## Exercise aim
Down to the last line, set the entries down again exactly.

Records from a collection

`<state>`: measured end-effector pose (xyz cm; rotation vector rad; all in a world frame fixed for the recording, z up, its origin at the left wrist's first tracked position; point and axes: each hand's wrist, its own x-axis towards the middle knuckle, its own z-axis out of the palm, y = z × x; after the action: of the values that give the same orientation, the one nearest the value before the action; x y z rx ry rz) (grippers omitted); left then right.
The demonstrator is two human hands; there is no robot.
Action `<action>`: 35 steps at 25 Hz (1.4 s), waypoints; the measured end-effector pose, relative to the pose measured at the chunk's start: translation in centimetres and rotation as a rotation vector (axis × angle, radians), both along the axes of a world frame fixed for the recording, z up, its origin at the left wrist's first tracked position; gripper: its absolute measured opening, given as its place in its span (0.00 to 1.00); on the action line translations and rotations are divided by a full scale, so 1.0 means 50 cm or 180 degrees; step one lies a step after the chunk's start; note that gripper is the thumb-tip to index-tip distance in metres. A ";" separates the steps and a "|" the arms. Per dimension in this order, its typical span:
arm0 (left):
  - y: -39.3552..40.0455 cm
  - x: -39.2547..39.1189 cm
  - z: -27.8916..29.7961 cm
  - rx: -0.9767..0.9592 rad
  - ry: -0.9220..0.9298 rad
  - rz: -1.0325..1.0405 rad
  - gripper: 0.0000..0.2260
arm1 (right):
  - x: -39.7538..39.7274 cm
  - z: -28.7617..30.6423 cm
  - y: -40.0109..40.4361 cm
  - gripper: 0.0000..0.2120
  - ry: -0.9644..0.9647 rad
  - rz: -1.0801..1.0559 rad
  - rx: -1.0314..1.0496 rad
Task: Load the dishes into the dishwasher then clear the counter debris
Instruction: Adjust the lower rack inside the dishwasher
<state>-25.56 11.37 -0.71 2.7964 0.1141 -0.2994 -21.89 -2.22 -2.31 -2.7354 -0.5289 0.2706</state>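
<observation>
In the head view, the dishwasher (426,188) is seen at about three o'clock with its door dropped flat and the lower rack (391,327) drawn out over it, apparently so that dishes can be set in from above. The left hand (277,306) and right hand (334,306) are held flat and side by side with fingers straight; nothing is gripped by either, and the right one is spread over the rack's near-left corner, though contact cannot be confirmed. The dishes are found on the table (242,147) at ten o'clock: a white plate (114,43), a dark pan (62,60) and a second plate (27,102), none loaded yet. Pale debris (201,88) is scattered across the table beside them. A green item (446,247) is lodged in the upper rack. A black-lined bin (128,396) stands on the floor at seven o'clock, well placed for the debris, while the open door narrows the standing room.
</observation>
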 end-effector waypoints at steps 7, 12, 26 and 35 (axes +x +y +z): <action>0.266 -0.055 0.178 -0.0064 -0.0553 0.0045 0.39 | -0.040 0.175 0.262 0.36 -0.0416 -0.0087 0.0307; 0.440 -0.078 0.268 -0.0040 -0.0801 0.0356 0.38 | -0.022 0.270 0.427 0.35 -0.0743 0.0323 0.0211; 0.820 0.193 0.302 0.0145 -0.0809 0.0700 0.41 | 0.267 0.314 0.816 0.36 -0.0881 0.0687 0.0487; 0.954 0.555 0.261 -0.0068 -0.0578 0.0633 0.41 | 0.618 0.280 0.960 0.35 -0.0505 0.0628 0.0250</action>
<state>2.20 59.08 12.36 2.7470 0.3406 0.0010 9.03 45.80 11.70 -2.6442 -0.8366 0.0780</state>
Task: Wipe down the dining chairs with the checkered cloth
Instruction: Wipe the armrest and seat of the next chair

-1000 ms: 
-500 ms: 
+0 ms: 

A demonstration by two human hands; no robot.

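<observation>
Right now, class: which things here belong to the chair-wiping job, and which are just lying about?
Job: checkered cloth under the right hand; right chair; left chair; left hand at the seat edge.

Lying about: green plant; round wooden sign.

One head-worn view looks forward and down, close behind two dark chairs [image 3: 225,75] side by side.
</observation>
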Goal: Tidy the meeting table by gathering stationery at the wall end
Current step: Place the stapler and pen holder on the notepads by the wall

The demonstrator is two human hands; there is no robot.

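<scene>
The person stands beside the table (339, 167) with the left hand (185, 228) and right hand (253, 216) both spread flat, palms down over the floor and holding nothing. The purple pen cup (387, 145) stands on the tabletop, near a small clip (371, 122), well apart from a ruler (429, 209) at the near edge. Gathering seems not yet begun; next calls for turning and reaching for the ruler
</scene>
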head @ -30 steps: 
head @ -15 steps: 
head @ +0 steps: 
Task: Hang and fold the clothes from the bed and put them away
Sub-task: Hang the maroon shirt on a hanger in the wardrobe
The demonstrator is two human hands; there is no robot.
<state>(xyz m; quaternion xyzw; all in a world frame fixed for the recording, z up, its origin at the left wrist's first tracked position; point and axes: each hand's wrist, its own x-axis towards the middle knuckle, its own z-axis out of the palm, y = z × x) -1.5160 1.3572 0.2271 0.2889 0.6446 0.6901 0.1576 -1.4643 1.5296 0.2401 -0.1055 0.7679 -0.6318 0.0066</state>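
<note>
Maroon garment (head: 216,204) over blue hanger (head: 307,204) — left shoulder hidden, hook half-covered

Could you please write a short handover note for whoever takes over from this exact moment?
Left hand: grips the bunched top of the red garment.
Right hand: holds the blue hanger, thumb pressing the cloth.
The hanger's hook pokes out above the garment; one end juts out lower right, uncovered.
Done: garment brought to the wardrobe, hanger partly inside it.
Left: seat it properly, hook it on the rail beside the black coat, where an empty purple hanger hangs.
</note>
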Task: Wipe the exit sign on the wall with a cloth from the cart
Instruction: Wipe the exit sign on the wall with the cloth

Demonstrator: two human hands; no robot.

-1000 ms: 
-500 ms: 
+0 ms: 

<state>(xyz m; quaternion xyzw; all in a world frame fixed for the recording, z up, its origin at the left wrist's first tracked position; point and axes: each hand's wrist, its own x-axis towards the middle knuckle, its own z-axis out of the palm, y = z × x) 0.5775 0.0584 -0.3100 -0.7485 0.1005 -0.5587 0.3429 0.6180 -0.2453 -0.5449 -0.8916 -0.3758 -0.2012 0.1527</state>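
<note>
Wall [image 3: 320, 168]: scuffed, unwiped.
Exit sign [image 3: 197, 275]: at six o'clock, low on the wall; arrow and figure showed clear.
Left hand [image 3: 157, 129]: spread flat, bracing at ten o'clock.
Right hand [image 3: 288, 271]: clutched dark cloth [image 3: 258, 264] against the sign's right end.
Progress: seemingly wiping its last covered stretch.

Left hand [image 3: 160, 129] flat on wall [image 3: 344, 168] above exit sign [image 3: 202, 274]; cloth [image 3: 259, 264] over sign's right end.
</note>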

## Written response
`<state>`: measured end-effector pose (xyz cm; rotation vector rad; all in a world frame fixed for the recording, z up, its origin at the left wrist's first tracked position; point and axes: each hand's wrist, its own x-axis towards the middle knuckle, its own z-axis out of the palm, y = z × x; after the action: of the values that give the same orientation, the one nearest the value before the action; x y z rx ry rz) (grippers omitted); left then right.
The demonstrator is two human hands; there is no robot.
Action `<action>`: 35 steps at 25 Hz (1.4 s), waypoints; the measured end-effector pose, relative to the pose measured at the chunk's start: translation in centimetres and rotation as a rotation vector (axis × angle, radians), both along the axes of a world frame fixed for the recording, z up, its origin at the left wrist's first tracked position; gripper: its absolute measured opening, given as its place in its span (0.00 to 1.00); on the action line translations and rotations are divided by a full scale, so 1.0 means 50 cm or 180 degrees; step one lies a step after the chunk's start; note that gripper is the thumb-tip to index-tip distance in metres. A ";" separates the steps and a "|" the arms. Per dimension in this order, its typical span:
arm0 (left):
  - y: -39.3552..40.0455 cm
  - x: -39.2547..39.1189 cm
  - z: -27.8916..29.7961 cm
  - rx: -0.9767..0.9592 rad
  - ry: -0.9220..0.9298 rad
  - rz: -1.0325..1.0405 rad
  - gripper: 0.0000..0.2260
arm1 (right):
  - x: -39.7538..39.7274 cm
  - z: -28.7617..30.6423 cm
  - y: -40.0109..40.4361 cm
  - gripper: 0.0000..0.2120
  - ry: -0.9644..0.9647 rad
  - rz: -1.0801..1.0559 rad
  - rx: -1.0314..1.0496 rad
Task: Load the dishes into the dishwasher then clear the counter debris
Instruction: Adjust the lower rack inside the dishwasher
<state>-25.56 11.37 -0.71 2.7964 0.1141 -0.2994 -21.89 -2.22 -2.31 -2.7354 -0.5289 0.2706</state>
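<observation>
In the head view, the dishwasher (426,188) is seen at about three o'clock with its door dropped flat and the lower rack (391,327) drawn out over it, apparently so that dishes can be set in from above. The left hand (277,306) and right hand (334,306) are held flat and side by side with fingers straight; nothing is gripped by either, and the right one is spread over the rack's near-left corner, though contact cannot be confirmed. The dishes are found on the table (242,147) at ten o'clock: a white plate (114,43), a dark pan (62,60) and a second plate (27,102), none loaded yet. Pale debris (201,88) is scattered across the table beside them. A green item (446,247) is lodged in the upper rack. A black-lined bin (128,396) stands on the floor at seven o'clock, well placed for the debris, while the open door narrows the standing room.
</observation>
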 end-effector waypoints at steps 7, 12, 26 and 35 (axes +x +y +z): <action>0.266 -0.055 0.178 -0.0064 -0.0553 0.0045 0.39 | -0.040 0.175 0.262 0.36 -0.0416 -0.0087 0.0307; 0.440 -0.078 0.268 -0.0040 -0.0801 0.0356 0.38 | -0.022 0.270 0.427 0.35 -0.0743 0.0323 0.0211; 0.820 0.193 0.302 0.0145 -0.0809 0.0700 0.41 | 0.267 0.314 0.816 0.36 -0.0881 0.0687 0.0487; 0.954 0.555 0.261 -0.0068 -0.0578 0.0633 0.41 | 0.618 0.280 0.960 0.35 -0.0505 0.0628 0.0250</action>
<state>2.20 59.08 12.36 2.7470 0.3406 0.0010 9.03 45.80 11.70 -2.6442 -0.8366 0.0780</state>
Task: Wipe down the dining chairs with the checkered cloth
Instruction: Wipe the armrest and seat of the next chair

-1000 ms: 
-500 ms: 
+0 ms: 

A demonstration by two human hands; no robot.

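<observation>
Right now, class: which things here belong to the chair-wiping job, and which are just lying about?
Job: checkered cloth under the right hand; right chair; left chair; left hand at the seat edge.

Lying about: green plant; round wooden sign.

One head-worn view looks forward and down, close behind two dark chairs [image 3: 225,75] side by side.
</observation>
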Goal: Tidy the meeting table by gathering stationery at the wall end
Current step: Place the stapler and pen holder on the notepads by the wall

The demonstrator is two human hands; there is no robot.

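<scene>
The person stands beside the table (339, 167) with the left hand (185, 228) and right hand (253, 216) both spread flat, palms down over the floor and holding nothing. The purple pen cup (387, 145) stands on the tabletop, near a small clip (371, 122), well apart from a ruler (429, 209) at the near edge. Gathering seems not yet begun; next calls for turning and reaching for the ruler
</scene>
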head @ -30 steps: 
head @ -15 steps: 
head @ +0 steps: 
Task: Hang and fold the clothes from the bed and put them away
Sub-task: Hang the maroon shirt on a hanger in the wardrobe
The demonstrator is two human hands; there is no robot.
<state>(xyz m; quaternion xyzw; all in a world frame fixed for the recording, z up, its origin at the left wrist's first tracked position; point and axes: each hand's wrist, its own x-axis towards the middle knuckle, its own z-axis out of the palm, y = z × x) -1.5160 1.3572 0.2271 0.2889 0.6446 0.6901 0.1576 -1.4643 1.5296 0.2401 -0.1055 0.7679 -0.6318 0.0066</state>
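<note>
Maroon garment (head: 216,204) over blue hanger (head: 307,204) — left shoulder hidden, hook half-covered

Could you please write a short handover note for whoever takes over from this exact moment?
Left hand: grips the bunched top of the red garment.
Right hand: holds the blue hanger, thumb pressing the cloth.
The hanger's hook pokes out above the garment; one end juts out lower right, uncovered.
Done: garment brought to the wardrobe, hanger partly inside it.
Left: seat it properly, hook it on the rail beside the black coat, where an empty purple hanger hangs.
</note>
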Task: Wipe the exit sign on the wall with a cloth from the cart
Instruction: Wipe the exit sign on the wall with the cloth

Demonstrator: two human hands; no robot.

-1000 ms: 
-500 ms: 
+0 ms: 

<state>(xyz m; quaternion xyzw; all in a world frame fixed for the recording, z up, its origin at the left wrist's first tracked position; point and axes: each hand's wrist, its own x-axis towards the middle knuckle, its own z-axis out of the palm, y = z × x) 0.5775 0.0584 -0.3100 -0.7485 0.1005 -0.5587 0.3429 0.6180 -0.2453 -0.5449 -0.8916 -0.3758 -0.2012 0.1527</state>
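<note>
Wall [image 3: 320, 168]: scuffed, unwiped.
Exit sign [image 3: 197, 275]: at six o'clock, low on the wall; arrow and figure showed clear.
Left hand [image 3: 157, 129]: spread flat, bracing at ten o'clock.
Right hand [image 3: 288, 271]: clutched dark cloth [image 3: 258, 264] against the sign's right end.
Progress: seemingly wiping its last covered stretch.

Left hand [image 3: 160, 129] flat on wall [image 3: 344, 168] above exit sign [image 3: 202, 274]; cloth [image 3: 259, 264] over sign's right end.
</note>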

This output is complete as it stands.